12. Costs of workplace injury and illness by occupation

Managers and professionals have the highest unit cost.

Technicians and trades workers, labourers, and machinery operators and drivers, while comprising 31 per cent of the workforce, contribute 58 per cent of total cases and 57 per cent of total costs.

 

Cost of work-related injury and illness in Australian workplaces by occupationSource: Safe Work Australia

 

13. Costs of workplace injury and illness by type

Musculoskeletal disorders account for 17 per cent of all workplace injuries and 11 per cent of total costs.

Wounds, lacerations and amputations, and joint, ligament and muscle injuries together account for 57 per cent of all cases, but only 28 per cent of costs.

 

Cost of work-related injury or illness in Australian workplaces by injury or illnessSource: Safe Work Australia

 

Conclusion

The surprising costs of workplace injuries cover a multitude of indirect expenses.

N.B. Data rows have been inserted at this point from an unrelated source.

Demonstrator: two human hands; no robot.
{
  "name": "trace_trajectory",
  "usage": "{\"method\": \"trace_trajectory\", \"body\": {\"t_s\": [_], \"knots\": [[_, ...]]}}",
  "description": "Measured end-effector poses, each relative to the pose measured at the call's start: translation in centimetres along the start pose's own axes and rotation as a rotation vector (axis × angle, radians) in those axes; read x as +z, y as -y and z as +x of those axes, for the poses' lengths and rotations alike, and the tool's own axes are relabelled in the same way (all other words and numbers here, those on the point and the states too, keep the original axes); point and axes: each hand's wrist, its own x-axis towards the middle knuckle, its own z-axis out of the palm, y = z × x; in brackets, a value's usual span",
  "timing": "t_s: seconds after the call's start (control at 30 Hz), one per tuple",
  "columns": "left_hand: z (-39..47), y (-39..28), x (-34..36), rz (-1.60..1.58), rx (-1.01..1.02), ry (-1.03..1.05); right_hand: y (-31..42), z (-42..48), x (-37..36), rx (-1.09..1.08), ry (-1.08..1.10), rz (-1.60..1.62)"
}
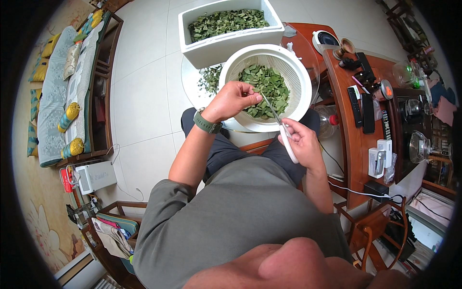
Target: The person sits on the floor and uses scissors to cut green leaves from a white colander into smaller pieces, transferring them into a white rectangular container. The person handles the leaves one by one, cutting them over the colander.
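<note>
Over a white plastic colander (301,86) that holds loose green leaves (270,83), my left hand (236,97) pinches a small leaf (257,90) between thumb and fingers. My right hand (301,141) grips a pair of scissors (287,144) by white handles at the colander's near rim. Their metal blades point up and left, with the tips close to my left fingertips. Whether the blades touch the leaf is too small to tell. Left of the colander, a heap of leafy sprigs (210,77) lies on a round glass tabletop (189,72).
Behind the colander stands a white foam box (216,50) filled with green leaves. At right, a wooden table (339,108) carries remote controls, small boxes and a glass jar (383,90). A large plastic bottle (326,121) stands below it. A cushioned wooden sofa (59,90) is at far left.
</note>
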Motion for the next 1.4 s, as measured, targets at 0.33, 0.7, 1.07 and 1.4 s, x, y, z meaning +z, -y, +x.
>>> {"method": "trace_trajectory", "body": {"t_s": [0.33, 0.7, 1.07, 1.4], "knots": [[-0.1, 0.2, 0.3, -0.154, 0.032, -0.115, -0.4, 0.0, 0.2, 0.114, -0.060, 0.156], [-0.2, -0.1, 1.0, -0.484, -0.050, -0.202, -1.1, 0.0, 0.1, 0.029, 0.029, 0.143], [-0.3, -0.1, 0.9, -0.514, -0.066, -0.190, 0.2, -0.4, 0.0, 0.127, -0.001, 0.072], [-0.3, 0.5, 1.3, -0.472, -0.023, -0.209, -0.5, -0.2, 0.1, -0.014, 0.037, 0.013]]}}
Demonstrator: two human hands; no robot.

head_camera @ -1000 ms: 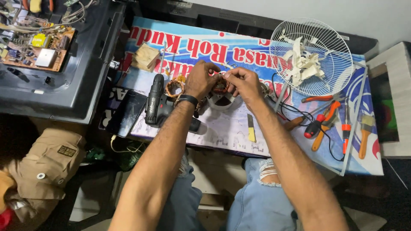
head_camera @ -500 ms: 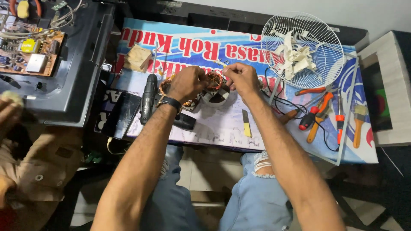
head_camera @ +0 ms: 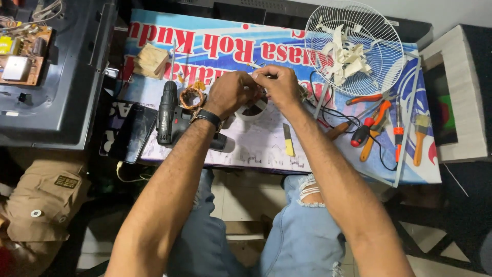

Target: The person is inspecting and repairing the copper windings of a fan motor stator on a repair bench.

These often-overlooked costs included workplace disruption, equipment damage, lost productivity and more.

Providing immediate and effective first aid to workers or others who have been injured or become ill at the workplace may reduce the severity of the injury or illness. In some cases, it can mean the difference between life and death.

Businesses, workers and others at the workplace have duties under WHS laws to take reasonable care for health and safety at their workplace.

A person can have more than one duty and more than one person can have the same duty at the same time.

Early consultation and identification of risks can allow for more options to eliminate or minimise risks and reduce the associated costs.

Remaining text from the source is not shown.